* EXERCISE OBJECTIVE
Go through the entries below. Copy each line in which "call" appears.

* PROVIDED RECORDS
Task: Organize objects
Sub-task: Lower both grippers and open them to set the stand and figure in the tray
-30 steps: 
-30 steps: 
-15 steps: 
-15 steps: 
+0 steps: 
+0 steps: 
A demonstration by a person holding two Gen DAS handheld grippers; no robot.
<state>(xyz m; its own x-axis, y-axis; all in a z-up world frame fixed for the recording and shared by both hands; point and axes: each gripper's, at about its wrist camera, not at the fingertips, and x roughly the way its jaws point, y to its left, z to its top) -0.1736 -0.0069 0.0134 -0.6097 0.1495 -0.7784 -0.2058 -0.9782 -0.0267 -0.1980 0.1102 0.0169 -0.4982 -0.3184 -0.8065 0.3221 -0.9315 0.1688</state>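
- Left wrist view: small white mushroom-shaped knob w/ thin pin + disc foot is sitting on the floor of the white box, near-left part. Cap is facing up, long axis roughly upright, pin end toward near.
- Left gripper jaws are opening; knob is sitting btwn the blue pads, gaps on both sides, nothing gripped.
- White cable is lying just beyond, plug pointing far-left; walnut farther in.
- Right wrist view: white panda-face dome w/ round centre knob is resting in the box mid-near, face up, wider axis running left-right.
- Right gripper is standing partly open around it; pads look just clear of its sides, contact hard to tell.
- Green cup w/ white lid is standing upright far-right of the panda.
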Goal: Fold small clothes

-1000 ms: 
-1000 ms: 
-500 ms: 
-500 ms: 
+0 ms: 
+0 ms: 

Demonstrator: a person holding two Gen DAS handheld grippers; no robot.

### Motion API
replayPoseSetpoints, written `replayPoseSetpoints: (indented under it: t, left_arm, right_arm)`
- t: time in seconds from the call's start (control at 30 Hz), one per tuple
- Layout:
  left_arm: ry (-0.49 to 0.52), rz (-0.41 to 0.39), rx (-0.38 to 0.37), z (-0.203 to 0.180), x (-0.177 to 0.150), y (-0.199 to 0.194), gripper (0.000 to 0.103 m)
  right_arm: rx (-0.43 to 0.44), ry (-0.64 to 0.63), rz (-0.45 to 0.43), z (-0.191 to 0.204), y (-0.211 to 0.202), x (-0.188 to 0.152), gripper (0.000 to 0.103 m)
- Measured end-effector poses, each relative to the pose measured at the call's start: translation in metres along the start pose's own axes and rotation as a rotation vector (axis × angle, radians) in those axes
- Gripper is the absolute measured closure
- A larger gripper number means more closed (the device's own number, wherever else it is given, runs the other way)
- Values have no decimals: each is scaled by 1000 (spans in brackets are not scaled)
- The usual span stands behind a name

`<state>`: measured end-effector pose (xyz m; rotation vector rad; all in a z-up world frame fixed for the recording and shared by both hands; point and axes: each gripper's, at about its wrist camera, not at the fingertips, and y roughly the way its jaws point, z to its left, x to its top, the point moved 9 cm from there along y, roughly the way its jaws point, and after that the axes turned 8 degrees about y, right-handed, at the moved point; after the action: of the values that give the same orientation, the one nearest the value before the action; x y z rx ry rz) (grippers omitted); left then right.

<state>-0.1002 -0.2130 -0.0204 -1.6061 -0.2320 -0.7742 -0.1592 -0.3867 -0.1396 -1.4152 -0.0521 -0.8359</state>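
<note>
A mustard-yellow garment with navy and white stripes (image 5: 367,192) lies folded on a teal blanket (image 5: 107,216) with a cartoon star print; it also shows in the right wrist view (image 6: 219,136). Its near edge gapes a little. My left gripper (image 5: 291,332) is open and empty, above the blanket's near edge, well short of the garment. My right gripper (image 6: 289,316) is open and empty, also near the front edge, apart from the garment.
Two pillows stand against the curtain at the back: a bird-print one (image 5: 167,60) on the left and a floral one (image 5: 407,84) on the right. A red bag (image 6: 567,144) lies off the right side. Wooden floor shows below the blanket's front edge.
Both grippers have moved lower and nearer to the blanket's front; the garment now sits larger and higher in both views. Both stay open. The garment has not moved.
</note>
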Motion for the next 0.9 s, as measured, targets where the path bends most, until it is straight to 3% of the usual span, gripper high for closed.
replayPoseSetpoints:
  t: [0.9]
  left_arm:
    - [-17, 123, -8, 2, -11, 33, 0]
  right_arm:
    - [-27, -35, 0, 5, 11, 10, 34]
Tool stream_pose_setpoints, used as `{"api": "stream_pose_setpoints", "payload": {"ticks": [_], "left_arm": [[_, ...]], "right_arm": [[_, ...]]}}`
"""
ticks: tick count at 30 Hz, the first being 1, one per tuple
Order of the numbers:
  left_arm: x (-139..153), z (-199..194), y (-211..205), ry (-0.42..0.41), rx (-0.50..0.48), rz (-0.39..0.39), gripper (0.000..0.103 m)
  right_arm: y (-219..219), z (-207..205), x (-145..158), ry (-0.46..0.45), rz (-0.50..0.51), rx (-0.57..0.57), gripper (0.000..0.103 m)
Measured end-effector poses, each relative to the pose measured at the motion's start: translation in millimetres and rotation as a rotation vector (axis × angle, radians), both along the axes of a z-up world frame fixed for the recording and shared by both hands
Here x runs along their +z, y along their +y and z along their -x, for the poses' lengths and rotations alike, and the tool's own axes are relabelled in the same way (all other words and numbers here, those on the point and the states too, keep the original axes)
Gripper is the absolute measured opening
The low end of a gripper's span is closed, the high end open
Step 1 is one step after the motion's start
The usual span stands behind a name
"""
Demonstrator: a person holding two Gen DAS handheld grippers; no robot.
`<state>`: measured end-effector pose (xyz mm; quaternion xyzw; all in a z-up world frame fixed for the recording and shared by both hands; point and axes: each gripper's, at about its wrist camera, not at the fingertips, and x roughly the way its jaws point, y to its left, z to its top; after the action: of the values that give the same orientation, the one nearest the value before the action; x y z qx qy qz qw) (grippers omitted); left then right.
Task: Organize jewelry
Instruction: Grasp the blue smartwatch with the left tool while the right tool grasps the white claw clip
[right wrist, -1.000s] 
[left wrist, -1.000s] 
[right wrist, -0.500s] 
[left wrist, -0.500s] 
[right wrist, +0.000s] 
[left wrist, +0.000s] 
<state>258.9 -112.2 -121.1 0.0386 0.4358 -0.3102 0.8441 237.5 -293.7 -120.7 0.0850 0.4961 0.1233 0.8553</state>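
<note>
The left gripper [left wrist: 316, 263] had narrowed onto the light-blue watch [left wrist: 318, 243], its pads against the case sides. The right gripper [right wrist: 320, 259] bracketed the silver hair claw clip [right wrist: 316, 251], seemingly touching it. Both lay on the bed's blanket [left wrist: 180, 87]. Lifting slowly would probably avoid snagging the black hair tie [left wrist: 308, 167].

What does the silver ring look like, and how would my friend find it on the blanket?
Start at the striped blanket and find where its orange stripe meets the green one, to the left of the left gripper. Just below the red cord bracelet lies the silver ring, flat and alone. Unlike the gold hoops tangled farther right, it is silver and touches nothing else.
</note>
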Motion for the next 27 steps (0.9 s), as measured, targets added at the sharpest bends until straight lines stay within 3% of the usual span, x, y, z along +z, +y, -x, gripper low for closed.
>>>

* TASK OUTPUT
- t: time in seconds from the call's start (control at 30 Hz), one per tuple
- Measured end-effector poses, each relative to the pose measured at the call's start: translation in metres along the start pose's own axes and rotation as a rotation vector (axis × angle, radians) in those axes

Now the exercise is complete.